Re: Sen. Judd Gregg (R-New Hampshire) called for a global prohibition on encryption

From: Anders Sandberg (
Date: Sat Sep 15 2001 - 02:16:27 MDT

On Fri, Sep 14, 2001 at 10:32:47PM -0700, J. R. Molloy wrote:
> From: "Anders Sandberg" <>
> > remember that the clipper chip was
> > *crushed*. The fact that this idea was defeated once means that it is
> > actually going to have a harder time today than it would if it was an
> > entirely new concept with a clear background. Sure, it will get a lot of
> > help from the current mood, but it is not an irresistible power.
> OIC, in that case what you wrote earlier, to wit: "Note that we now are
> essentially back to
> square one with the clipper chip, but now with the added feature of
> global prohibitions and a likely strong support from the public and
> politicians" no longer holds. So now we have not much to worry about. Okey
> dokey artichokey. (Wish you'd settle on a single position though.)
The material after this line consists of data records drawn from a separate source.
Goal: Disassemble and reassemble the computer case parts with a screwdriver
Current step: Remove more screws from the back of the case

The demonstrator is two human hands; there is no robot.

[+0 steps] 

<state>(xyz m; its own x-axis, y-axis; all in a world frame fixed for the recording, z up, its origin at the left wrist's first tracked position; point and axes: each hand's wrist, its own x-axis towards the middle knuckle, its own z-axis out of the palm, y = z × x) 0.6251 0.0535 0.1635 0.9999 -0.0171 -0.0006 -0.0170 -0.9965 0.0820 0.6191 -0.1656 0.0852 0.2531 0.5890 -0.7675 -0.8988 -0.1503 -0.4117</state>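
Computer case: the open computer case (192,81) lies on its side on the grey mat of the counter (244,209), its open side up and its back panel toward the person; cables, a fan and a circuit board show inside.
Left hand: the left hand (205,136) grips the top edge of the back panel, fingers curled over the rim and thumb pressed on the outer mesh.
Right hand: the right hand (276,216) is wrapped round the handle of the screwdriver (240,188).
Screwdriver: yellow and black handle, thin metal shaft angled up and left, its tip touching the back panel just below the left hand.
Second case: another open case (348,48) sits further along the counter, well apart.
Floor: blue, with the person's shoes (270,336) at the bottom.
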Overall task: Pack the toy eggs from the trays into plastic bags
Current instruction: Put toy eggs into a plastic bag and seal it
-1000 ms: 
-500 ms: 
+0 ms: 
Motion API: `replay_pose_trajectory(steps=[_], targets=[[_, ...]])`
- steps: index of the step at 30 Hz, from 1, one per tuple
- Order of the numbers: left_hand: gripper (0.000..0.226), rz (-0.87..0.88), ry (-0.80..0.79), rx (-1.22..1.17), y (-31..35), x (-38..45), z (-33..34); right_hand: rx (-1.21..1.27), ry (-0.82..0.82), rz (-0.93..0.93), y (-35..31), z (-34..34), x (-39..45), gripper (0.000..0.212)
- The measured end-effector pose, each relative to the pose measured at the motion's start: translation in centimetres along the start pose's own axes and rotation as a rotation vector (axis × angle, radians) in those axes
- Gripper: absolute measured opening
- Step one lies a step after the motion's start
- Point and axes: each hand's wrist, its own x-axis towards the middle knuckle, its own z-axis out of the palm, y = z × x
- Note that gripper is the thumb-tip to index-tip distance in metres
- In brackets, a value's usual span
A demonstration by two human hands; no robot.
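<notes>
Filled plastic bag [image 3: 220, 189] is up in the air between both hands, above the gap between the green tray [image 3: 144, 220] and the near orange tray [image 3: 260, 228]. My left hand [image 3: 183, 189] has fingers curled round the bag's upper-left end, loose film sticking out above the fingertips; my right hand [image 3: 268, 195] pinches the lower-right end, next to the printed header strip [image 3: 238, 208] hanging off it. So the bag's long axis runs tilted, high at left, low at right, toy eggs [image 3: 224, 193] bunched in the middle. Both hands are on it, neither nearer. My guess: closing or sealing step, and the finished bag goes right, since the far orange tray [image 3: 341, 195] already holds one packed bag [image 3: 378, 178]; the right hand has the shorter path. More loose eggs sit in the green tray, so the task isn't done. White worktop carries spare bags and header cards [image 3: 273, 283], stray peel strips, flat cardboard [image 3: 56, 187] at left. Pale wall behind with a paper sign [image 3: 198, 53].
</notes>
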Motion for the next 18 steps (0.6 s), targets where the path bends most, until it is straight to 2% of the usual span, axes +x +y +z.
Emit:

Sorry for being unclear. What I meant is that we now have to re-do the
process of stopping Clipper again. This time it is likely an even
nastier version of the Clipper proposal, supported by the current mood
but also hampered by its last defeat.

> > Although my ambitious side does like the idea of me and Max being part
> > of the controlling group - in this case I guess that would be NIST, NSA
> > or some high level court - "infiltrating" them is of course a total pipe
> > dream. You won't get a chance to control a technology if you lie about
> > your intentions to the surrounding administration.
> No need to "lie about your intentions" -- just let them know that you
> represent the will of a huge proportion of the general public (which is true).

Aha, so do you think the ACLU or EFF would be allowed to sit in on the
relevant boards? They are already well-known and have well-known views.
> > Remember, in our kind
> > of society you actually have to give reasons for your actions when you
> > do them as part of an administration.
> Unless, of course, you're the President. hehehe

Joking aside, what makes the US a democracy and not a dictatorship is
that you actually hold your president accountable and demand that he
justifies his major decisions. If he declares war on San Marino "because
I say so" I doubt he will remain in office.
> > Notice that this is messy, real world things that have to be done. There
> > is no way of achiving it by wishing for the technology to be in wise
> > hands (and mine definitely aren't; I think I could make a fairly nasty
> > dictator a la Trevor Goodchild if I got the chance - don't let me!).
> I think you're right about the messiness of the undertaking, and thankfully
> there are many people who relish the opportunity to get their hands into this
> messy project.

Yes, we need them. Many have complained that we on this list never do
anything, but that is not really true: those who act do it outside the
list, getting their hands dirty and not having the time to constantly
comment on it. Hmm, methinks I post too much :-)

> As for you're aptitude for being a nasty dictator, thanks for
> the warning, but it's my experience that folks who indulge in the kind of
> self-deprecating comments you've made are usually quite even-handed and fair
> in their administration of technological change.

Thanks, but you should see me play Alpha Centauri...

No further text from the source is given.